> [TASK ITEM] Exactly the lines from the one containing "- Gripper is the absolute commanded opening" through the end of the entries, both ends included, are to be output.
Start of Block
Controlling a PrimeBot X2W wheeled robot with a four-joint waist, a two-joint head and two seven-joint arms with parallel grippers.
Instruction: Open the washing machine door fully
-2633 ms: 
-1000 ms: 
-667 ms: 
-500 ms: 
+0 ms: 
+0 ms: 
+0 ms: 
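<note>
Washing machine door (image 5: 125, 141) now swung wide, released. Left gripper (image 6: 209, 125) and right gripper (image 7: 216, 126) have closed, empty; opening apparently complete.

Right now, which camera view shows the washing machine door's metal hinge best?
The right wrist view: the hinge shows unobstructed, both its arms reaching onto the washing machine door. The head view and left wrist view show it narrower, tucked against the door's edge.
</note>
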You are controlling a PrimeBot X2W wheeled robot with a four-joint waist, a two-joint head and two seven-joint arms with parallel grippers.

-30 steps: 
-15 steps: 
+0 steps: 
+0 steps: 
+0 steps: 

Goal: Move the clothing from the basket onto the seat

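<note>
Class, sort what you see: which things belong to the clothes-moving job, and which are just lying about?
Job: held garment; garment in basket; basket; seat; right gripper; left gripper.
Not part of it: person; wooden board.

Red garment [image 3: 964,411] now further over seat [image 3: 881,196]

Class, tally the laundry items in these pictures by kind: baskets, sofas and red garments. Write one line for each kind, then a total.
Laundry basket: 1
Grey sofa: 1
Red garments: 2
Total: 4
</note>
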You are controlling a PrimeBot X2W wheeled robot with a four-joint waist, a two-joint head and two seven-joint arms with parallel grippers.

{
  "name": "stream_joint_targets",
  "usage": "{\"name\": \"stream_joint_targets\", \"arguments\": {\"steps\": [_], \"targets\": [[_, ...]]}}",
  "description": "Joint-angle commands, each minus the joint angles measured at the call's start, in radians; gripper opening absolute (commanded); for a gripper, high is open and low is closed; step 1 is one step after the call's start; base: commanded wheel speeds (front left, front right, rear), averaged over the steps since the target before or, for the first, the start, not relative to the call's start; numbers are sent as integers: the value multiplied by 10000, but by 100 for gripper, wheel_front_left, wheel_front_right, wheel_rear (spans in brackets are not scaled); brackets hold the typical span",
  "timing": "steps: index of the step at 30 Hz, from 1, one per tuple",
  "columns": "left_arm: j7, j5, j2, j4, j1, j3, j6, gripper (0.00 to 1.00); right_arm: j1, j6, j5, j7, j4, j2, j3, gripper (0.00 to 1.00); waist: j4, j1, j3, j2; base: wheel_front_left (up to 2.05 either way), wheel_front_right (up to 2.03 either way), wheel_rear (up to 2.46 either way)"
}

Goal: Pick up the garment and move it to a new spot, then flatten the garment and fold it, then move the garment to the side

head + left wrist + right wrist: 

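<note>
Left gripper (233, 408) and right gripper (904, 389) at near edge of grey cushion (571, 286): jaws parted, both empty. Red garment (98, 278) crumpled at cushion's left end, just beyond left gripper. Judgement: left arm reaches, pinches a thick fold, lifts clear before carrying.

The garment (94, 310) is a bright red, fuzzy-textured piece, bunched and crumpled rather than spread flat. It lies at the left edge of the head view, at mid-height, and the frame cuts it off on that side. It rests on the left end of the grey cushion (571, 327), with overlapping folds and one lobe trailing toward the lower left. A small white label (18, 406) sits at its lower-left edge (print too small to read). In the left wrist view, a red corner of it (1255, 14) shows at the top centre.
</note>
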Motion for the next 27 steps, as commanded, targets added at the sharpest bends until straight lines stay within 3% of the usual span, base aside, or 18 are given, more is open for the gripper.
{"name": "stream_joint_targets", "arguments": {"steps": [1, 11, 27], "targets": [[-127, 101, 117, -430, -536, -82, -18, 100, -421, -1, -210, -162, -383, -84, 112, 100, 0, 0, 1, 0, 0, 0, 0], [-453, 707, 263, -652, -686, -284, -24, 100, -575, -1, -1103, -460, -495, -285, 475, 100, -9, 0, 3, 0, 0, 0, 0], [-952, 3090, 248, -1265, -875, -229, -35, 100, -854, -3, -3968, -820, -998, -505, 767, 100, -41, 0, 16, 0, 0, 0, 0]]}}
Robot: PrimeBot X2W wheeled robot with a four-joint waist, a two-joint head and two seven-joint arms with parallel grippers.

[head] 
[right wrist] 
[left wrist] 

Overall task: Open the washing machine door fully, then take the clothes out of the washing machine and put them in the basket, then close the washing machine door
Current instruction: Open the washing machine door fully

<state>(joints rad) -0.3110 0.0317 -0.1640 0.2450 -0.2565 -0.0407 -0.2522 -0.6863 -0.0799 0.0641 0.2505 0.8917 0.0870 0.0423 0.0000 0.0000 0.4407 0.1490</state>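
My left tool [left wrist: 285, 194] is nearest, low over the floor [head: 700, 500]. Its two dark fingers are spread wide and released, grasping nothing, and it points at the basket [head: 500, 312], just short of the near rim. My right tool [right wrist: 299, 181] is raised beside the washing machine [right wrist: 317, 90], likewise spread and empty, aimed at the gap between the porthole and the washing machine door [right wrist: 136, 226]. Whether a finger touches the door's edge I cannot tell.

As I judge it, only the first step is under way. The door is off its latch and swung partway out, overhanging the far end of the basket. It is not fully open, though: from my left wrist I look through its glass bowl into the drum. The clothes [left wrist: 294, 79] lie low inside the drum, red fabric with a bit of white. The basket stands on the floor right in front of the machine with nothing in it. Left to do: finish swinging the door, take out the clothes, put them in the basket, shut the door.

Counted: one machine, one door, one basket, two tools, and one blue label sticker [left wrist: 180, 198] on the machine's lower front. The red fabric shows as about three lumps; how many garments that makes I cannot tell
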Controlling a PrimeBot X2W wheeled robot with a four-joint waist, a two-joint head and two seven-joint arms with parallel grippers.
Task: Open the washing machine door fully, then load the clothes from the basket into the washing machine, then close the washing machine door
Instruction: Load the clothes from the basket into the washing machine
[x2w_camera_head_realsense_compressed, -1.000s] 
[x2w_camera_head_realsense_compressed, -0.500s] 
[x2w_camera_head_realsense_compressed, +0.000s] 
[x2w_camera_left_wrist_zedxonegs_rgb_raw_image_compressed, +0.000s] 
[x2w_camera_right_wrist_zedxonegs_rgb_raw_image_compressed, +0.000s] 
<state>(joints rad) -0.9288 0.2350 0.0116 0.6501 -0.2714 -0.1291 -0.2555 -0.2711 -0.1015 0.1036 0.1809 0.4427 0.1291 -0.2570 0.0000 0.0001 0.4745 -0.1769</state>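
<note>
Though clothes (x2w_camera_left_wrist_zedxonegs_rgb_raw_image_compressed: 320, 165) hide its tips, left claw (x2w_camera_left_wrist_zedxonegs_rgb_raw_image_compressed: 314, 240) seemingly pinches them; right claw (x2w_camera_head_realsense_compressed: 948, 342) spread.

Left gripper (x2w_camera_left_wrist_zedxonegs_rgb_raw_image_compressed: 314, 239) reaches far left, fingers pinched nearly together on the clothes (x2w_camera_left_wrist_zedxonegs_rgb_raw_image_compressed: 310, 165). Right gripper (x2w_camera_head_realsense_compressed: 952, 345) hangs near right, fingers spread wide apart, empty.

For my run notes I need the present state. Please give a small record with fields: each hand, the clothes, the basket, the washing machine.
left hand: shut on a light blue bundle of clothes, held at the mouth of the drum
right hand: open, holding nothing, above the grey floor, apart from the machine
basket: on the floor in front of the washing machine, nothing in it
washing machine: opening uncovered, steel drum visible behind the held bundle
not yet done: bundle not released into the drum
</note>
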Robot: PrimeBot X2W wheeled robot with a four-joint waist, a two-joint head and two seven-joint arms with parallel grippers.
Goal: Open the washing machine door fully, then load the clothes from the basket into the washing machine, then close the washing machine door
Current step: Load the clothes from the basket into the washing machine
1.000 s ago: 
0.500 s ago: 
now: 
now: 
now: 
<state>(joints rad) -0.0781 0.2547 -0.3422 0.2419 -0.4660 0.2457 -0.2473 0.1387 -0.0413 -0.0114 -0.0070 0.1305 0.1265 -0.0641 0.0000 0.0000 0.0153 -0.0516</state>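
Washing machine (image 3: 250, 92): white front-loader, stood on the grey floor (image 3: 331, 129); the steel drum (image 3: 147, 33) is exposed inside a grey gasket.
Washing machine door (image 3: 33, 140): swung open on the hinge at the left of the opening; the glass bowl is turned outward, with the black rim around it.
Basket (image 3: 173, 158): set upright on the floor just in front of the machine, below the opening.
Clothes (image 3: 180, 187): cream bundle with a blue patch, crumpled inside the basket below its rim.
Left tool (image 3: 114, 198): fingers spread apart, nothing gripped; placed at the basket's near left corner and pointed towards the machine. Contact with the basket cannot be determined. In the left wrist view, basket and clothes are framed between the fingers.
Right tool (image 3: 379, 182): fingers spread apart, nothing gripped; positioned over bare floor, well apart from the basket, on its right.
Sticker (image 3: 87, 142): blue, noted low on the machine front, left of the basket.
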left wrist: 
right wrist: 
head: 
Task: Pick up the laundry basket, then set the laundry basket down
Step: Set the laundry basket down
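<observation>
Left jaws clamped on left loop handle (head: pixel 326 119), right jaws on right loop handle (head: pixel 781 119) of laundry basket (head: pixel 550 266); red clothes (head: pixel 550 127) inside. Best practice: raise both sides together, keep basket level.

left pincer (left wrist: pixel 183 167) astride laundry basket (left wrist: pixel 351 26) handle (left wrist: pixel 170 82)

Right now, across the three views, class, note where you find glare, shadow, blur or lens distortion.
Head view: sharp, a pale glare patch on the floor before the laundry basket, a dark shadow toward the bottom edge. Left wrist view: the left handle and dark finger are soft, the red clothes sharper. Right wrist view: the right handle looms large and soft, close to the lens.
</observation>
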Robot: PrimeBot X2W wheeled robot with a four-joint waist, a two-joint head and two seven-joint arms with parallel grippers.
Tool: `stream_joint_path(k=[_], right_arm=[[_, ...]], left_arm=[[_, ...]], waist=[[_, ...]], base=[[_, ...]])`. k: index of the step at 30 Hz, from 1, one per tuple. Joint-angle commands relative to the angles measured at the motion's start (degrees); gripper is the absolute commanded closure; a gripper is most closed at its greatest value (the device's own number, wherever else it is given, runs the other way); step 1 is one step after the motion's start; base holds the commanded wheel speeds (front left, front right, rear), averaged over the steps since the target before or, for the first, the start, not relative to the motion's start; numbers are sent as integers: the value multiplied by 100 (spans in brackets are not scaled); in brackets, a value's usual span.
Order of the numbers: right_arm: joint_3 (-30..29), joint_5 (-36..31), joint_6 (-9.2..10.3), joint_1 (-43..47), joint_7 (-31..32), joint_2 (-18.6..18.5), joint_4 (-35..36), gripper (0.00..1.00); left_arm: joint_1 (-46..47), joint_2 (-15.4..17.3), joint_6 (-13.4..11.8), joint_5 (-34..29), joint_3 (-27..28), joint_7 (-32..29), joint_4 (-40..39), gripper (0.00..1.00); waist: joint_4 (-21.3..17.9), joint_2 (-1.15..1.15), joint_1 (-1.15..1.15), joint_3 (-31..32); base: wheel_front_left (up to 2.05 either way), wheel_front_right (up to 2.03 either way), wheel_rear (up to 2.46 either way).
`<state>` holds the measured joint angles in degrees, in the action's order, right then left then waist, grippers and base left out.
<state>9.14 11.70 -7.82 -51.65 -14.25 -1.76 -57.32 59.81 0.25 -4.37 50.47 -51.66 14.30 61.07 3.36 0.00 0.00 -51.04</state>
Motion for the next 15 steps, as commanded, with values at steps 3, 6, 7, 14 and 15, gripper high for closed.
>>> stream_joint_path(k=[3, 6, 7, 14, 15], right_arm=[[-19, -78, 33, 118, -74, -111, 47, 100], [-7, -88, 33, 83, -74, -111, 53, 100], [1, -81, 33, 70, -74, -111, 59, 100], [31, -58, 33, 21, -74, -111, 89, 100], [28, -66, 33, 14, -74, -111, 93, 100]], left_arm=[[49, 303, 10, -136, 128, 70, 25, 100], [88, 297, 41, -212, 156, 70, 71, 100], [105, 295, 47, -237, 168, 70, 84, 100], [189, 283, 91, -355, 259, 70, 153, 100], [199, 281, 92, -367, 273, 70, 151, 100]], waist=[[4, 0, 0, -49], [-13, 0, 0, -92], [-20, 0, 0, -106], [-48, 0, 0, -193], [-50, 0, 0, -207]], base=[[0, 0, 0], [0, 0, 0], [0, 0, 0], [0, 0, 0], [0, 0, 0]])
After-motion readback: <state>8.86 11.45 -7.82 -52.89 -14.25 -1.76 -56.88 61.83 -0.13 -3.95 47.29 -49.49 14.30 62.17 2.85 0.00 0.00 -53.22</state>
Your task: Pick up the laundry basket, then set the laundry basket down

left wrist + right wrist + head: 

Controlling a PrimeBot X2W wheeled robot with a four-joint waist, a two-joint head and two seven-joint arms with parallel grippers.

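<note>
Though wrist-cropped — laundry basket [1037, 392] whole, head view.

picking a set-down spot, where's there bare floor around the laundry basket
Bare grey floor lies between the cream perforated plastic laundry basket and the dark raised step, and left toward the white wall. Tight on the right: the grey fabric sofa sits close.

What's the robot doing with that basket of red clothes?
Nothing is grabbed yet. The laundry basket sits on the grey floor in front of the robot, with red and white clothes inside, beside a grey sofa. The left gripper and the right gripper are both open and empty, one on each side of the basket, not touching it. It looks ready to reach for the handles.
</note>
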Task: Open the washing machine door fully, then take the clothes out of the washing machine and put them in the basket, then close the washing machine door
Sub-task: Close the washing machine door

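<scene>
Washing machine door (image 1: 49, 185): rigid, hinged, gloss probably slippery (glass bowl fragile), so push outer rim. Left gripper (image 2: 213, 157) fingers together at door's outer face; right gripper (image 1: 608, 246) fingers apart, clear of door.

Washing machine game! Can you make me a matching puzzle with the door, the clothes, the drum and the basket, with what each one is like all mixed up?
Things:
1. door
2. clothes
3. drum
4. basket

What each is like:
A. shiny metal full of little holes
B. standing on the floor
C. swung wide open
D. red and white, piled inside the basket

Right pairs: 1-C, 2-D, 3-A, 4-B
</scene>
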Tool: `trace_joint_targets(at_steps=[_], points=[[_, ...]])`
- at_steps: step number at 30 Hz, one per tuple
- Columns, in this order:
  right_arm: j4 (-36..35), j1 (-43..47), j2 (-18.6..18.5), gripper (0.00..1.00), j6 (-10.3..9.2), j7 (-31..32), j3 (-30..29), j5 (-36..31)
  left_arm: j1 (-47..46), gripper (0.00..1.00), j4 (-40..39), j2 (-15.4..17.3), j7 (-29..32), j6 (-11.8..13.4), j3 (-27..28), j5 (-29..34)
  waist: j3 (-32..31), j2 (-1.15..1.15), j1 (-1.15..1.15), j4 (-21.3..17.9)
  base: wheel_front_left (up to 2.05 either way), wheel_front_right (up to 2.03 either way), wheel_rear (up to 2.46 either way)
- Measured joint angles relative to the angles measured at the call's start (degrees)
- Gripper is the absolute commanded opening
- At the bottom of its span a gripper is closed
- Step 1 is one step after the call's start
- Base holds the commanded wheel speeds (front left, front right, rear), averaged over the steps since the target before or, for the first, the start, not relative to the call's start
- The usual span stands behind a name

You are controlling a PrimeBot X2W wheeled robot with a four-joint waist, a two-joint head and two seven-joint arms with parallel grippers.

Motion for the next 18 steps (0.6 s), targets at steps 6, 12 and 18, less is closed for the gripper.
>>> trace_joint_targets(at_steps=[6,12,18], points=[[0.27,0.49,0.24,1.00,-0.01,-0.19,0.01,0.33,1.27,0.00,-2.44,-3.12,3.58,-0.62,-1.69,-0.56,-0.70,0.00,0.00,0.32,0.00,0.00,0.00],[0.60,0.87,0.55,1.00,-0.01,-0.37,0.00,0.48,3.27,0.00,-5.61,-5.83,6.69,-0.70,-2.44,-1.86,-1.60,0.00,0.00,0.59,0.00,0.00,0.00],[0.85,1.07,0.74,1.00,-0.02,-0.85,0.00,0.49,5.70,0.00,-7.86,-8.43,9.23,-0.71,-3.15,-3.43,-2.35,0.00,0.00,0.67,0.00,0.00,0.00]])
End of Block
> [SOLUTION FOR THIS TASK]
- Gripper is the absolute commanded opening
- At the bottom of its span a gripper is closed
- Step 1 is one step after the call's start
- Base holds the commanded wheel speeds (front left, front right, rear), averaged over the steps since the target before or, for the first, the start, not relative to the call's start
- The usual span stands behind a name

You are controlling a PrimeBot X2W wheeled robot with a four-joint waist, a two-joint head and two seven-joint arms with parallel grippers.

Motion for the next 18 steps (0.6 s), targets at steps 6, 12 and 18, less is closed for the gripper.
>>> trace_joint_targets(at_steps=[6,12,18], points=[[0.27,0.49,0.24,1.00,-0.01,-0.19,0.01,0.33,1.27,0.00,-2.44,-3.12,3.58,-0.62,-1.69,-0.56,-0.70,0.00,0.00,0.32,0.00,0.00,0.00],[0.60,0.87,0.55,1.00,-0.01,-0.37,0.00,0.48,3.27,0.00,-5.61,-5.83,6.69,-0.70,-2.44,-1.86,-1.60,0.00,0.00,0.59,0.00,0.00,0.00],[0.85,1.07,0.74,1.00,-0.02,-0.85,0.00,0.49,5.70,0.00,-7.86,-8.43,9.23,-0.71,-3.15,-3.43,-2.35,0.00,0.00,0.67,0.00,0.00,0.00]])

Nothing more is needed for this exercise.